● Problem to work on
An exact copy of the lines of the listing below between the "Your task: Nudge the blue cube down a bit" line and the "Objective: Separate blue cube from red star" line, both included, is the whole answer; please omit the pictures.

● Exercise inputs
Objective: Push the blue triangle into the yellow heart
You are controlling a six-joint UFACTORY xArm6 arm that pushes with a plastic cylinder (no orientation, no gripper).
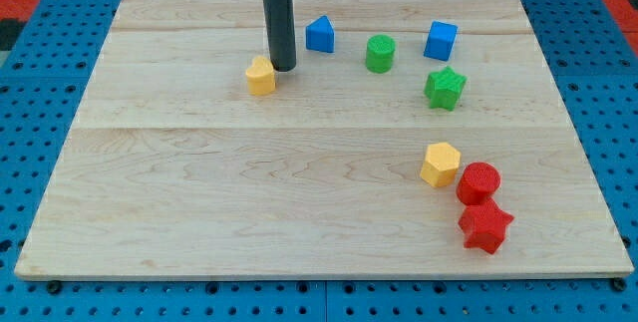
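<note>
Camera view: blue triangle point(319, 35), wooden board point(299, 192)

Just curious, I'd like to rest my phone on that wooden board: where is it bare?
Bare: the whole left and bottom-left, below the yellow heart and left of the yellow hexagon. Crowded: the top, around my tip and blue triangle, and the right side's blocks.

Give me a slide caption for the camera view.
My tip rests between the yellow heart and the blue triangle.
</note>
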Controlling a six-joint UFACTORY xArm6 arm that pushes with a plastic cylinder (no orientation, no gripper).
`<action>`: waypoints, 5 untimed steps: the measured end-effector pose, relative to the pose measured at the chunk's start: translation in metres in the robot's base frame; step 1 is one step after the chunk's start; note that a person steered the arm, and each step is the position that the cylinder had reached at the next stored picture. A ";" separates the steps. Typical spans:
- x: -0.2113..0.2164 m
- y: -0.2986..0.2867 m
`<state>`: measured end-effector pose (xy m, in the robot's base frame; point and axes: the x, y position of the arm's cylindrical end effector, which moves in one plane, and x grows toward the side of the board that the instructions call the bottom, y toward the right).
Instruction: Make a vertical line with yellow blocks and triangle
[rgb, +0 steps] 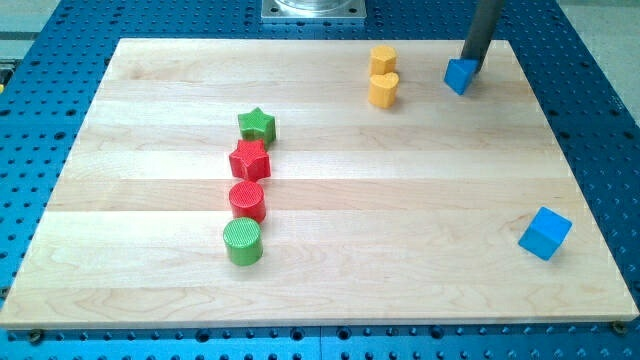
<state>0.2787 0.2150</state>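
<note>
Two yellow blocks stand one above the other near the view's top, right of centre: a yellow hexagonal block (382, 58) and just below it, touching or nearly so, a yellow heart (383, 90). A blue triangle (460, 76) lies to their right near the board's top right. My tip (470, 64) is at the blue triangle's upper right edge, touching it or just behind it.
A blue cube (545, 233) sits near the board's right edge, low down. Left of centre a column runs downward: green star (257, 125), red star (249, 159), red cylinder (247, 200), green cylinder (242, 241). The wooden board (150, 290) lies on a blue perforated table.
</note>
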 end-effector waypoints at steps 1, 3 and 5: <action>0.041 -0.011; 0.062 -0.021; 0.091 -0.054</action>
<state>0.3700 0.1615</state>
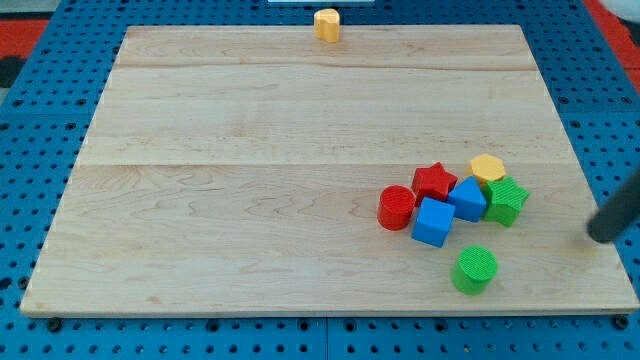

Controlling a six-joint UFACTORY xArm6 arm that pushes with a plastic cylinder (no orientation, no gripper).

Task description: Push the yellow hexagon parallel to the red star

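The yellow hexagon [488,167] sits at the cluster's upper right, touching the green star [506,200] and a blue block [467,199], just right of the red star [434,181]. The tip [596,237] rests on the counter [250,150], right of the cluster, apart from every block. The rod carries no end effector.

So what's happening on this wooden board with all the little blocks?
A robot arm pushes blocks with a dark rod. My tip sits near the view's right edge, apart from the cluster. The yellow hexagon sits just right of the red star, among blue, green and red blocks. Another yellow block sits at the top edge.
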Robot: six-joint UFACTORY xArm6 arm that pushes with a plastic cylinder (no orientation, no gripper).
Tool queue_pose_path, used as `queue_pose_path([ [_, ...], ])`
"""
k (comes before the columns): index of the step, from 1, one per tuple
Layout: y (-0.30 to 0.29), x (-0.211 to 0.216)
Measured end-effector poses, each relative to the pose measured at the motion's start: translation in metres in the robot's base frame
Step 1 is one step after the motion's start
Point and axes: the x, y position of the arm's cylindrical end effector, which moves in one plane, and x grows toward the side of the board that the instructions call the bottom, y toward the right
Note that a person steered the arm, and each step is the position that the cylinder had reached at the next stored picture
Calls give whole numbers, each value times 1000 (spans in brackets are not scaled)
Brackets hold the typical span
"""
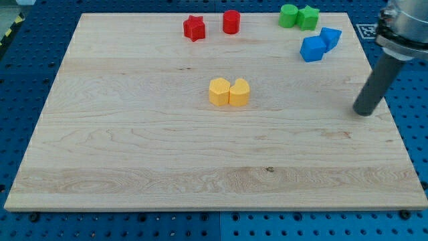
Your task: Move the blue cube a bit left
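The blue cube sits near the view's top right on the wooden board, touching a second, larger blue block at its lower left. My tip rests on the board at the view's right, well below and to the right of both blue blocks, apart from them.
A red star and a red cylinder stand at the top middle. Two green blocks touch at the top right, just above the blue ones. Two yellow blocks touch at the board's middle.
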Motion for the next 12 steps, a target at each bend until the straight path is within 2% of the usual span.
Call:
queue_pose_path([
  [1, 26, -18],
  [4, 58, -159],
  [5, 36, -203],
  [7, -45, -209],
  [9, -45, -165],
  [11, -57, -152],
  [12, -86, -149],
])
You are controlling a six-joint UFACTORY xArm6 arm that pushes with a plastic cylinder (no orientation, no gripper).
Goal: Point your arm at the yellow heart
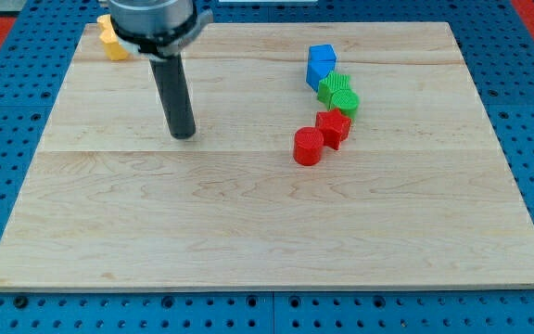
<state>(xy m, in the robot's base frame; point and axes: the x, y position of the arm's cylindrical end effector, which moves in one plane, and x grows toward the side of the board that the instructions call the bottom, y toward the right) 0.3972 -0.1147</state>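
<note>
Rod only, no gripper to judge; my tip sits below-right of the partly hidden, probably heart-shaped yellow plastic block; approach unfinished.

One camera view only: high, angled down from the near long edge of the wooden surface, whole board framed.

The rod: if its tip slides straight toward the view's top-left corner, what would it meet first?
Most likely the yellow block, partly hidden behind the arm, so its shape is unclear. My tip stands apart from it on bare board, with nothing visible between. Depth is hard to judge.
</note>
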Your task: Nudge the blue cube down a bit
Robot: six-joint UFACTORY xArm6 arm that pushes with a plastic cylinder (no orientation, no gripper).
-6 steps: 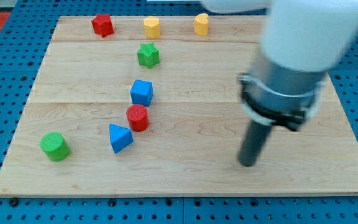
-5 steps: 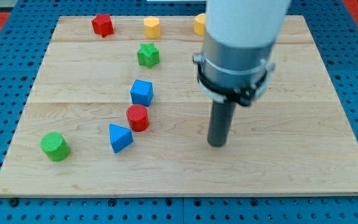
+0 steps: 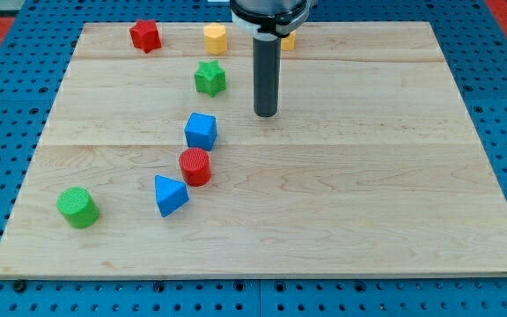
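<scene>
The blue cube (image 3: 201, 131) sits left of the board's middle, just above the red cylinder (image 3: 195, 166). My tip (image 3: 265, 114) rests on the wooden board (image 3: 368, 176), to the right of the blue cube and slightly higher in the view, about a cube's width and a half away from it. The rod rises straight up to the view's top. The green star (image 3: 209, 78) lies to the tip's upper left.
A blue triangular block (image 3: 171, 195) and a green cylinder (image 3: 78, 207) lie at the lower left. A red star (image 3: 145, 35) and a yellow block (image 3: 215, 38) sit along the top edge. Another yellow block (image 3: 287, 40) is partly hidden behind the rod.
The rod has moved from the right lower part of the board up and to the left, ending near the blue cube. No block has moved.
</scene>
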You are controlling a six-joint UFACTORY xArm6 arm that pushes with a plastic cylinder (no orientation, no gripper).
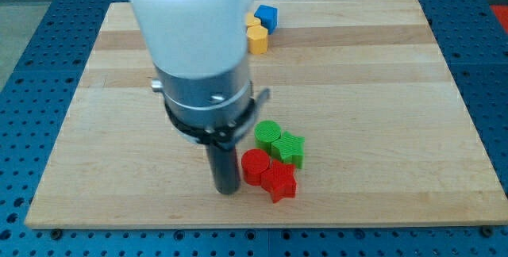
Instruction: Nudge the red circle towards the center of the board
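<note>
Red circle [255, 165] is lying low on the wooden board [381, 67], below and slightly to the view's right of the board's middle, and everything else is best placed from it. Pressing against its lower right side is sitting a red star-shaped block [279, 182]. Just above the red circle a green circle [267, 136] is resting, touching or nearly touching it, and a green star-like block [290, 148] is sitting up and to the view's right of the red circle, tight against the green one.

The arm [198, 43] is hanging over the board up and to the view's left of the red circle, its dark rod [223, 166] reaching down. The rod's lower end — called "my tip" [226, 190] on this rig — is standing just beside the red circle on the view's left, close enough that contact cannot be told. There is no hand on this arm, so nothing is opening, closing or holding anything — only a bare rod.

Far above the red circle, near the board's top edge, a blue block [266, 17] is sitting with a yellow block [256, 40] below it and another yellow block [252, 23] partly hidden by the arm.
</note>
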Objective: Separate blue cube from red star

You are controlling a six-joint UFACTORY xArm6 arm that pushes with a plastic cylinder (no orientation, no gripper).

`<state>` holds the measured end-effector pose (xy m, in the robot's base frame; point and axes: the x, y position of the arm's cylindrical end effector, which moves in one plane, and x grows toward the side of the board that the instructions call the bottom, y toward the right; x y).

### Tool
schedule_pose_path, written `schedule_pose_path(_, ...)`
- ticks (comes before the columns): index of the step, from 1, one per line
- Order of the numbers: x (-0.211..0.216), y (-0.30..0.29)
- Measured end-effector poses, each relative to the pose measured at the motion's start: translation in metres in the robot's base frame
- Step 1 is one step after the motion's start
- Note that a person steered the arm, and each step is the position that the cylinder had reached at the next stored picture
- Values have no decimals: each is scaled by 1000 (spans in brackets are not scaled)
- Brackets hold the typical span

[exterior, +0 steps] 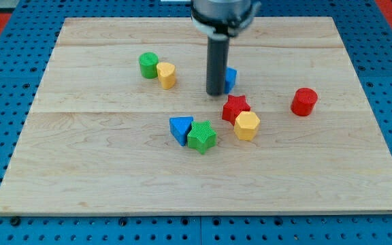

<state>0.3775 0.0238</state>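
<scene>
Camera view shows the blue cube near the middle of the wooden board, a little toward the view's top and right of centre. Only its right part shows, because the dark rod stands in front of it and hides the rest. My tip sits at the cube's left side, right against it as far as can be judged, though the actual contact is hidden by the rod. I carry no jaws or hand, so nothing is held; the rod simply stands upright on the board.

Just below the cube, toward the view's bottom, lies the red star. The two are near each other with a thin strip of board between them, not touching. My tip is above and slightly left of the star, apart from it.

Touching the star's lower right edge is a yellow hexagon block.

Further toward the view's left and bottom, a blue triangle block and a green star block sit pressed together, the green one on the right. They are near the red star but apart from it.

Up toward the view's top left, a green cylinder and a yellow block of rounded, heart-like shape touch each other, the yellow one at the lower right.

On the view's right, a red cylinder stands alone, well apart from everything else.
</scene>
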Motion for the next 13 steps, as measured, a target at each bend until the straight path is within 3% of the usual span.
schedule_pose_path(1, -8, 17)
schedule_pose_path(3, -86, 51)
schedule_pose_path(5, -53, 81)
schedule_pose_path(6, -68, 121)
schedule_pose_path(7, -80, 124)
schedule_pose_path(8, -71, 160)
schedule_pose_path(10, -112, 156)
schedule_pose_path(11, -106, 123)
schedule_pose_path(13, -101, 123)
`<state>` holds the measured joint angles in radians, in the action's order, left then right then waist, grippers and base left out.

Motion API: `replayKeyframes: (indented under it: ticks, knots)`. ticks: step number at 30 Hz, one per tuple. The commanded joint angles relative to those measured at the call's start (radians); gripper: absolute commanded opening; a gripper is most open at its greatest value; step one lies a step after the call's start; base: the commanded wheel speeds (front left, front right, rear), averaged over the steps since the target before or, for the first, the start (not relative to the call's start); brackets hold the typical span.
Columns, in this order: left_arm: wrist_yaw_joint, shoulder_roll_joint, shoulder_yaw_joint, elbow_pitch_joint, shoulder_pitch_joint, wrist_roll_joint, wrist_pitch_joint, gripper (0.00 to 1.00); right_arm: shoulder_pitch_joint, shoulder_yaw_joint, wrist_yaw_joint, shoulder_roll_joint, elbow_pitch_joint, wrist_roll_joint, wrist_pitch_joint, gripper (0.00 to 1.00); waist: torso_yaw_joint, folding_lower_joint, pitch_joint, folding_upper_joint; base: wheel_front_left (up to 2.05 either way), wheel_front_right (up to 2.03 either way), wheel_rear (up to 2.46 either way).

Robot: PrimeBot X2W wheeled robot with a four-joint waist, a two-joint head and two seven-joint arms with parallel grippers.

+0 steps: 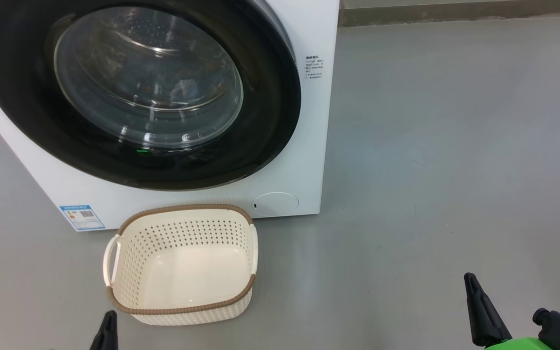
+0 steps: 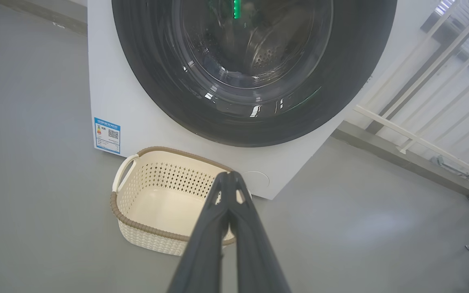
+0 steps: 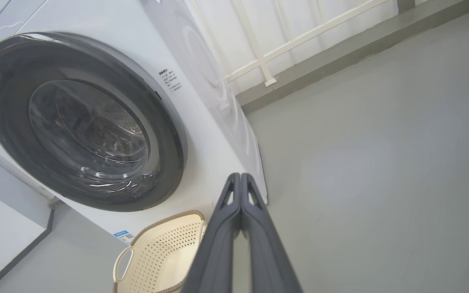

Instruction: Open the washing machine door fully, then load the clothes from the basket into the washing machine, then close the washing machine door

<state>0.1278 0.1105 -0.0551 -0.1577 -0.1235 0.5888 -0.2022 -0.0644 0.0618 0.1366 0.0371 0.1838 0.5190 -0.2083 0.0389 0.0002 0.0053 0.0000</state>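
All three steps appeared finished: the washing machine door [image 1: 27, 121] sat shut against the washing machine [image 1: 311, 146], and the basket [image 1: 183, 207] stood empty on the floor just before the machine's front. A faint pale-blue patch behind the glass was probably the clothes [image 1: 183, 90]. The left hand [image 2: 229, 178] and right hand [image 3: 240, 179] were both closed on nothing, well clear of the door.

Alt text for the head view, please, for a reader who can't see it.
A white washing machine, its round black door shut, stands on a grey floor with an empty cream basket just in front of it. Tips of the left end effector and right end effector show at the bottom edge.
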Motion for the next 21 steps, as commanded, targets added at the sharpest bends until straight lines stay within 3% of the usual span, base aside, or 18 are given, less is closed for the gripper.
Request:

● Reply
Your task: Nudge the blue cube down a bit
Robot: six-joint UFACTORY xArm6 arm that pushes with a plastic cylinder (no orientation, no gripper).
-6 steps: 
-5 steps: 
+0 steps: 
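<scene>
The blue cube (image 3: 201, 131) sits left of the board's middle, just above the red cylinder (image 3: 195, 166). My tip (image 3: 265, 114) rests on the wooden board (image 3: 368, 176), to the right of the blue cube and slightly higher in the view, about a cube's width and a half away from it. The rod rises straight up to the view's top. The green star (image 3: 209, 78) lies to the tip's upper left.
A blue triangular block (image 3: 171, 195) and a green cylinder (image 3: 78, 207) lie at the lower left. A red star (image 3: 145, 35) and a yellow block (image 3: 215, 38) sit along the top edge. Another yellow block (image 3: 287, 40) is partly hidden behind the rod.
The rod has moved from the right lower part of the board up and to the left, ending near the blue cube. No block has moved.
</scene>
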You are controlling a six-joint UFACTORY xArm6 arm that pushes with a plastic cylinder (no orientation, no gripper).
Instruction: Nudge the red circle towards the center of the board
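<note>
Red circle [255, 165] is lying low on the wooden board [381, 67], below and slightly to the view's right of the board's middle, and everything else is best placed from it. Pressing against its lower right side is sitting a red star-shaped block [279, 182]. Just above the red circle a green circle [267, 136] is resting, touching or nearly touching it, and a green star-like block [290, 148] is sitting up and to the view's right of the red circle, tight against the green one.

The arm [198, 43] is hanging over the board up and to the view's left of the red circle, its dark rod [223, 166] reaching down. The rod's lower end — called "my tip" [226, 190] on this rig — is standing just beside the red circle on the view's left, close enough that contact cannot be told. There is no hand on this arm, so nothing is opening, closing or holding anything — only a bare rod.

Far above the red circle, near the board's top edge, a blue block [266, 17] is sitting with a yellow block [256, 40] below it and another yellow block [252, 23] partly hidden by the arm.
</note>
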Objective: Separate blue cube from red star

That's the answer, with nothing more to add.